Interrupting a process will never cause the filesystem itself to become corrupted¹. The kernel ensures this. The worst that can happen is that the files are in an inconsistent state with respect to application invariants. For example, killing a file editor while it's saving the file may leave a half-written file, but won't damage other files.
truncate utility calls the
ftruncate system call under the hood. This system call is atomic: it either happens, or doesn't. So if you kill the
truncate process, the end result is that either the file is in its original state as if
truncate had not been run, or the file is truncated. You can't end up with a shortened but not fully truncated file.

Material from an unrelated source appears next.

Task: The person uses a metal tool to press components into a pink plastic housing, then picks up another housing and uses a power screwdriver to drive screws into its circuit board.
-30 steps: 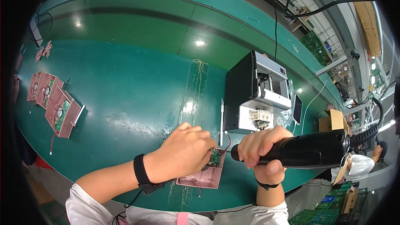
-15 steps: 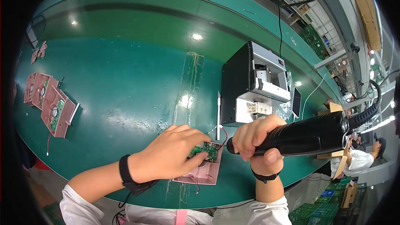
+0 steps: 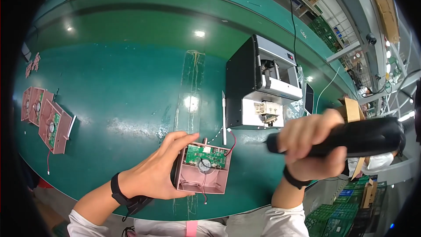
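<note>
On the near part of the table lies an open pink plastic housing (image 3: 215, 185) with a green circuit board (image 3: 215, 157) inside. A round silver part (image 3: 205, 165) sits below the board, and thin red and black wires run out of the box. My left hand (image 3: 151, 173) grips the housing from its left side, fingers along the far edge and thumb at the near edge. My right hand (image 3: 311, 145), smeared by motion, is wrapped round a black powered screwdriver (image 3: 372, 136). The tool hangs in the air right of the housing, its tip pointing left and apart from it.
A black and silver bench machine (image 3: 241, 87) stands beyond the housing, with a thin white bar (image 3: 224, 118) along its left side. More pink housings (image 3: 61, 129) with boards rest at the far left, near small pink pieces (image 3: 32, 66). Crates (image 3: 331, 210) stand at lower right.
My right hand has carried the screwdriver to the right, away from the housing. My left hand has shifted off the circuit board to the housing's left side, so the board now shows.
</note>
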### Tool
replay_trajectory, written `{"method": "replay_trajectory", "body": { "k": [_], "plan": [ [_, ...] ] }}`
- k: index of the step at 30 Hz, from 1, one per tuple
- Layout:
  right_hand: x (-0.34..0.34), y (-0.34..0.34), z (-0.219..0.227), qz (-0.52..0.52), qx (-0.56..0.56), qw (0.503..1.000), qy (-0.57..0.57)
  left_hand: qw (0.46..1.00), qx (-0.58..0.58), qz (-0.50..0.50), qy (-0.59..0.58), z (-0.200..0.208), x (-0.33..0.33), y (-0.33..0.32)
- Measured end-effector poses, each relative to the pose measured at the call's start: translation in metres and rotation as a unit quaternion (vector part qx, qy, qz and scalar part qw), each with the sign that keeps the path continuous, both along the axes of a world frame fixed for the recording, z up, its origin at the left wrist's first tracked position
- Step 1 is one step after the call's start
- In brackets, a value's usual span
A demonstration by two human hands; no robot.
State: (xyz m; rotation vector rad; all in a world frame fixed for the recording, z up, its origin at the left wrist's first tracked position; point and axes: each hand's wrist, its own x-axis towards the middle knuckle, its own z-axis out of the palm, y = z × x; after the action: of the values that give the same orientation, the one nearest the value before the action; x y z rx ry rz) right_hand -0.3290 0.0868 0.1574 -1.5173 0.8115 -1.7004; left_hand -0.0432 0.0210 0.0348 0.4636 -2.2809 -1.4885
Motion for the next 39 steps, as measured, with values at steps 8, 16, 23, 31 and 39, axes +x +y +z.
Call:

Truncating a file doesn't overwrite the data on the disk. It only updates the list of blocks used by the file and the list of free blocks. It doesn't update the data blocks themselves: they'll be overwritten when they're reclaimed to store data later. Even with a large file, that wouldn't take long. And even overwriting 77 GB of data wouldn't take hours on any hardware where you're likely to have room for 77 GB of logs. So it's likely that something bad is happening. You may have hit a pathological case with bad performance on a full disk, but even so I would expect that to slow the system down for seconds, or minutes if something else is writing to the disk with high priority, but not hours. A more likely possibility is that there's something wrong with the disk, and that it's mostly a coincidence that it's revealed now. Check the kernel logs: if there's something wrong with the disk, you'll see messages about it. Also check the disk status with smartctl.
By the way,
syslog.1 is an archive file, so nothing else is going to write to it. You might as well remove it rather than make it empty.
¹ Unless there's a kernel or hardware bug, but that could happen regardless of whether you kill a process.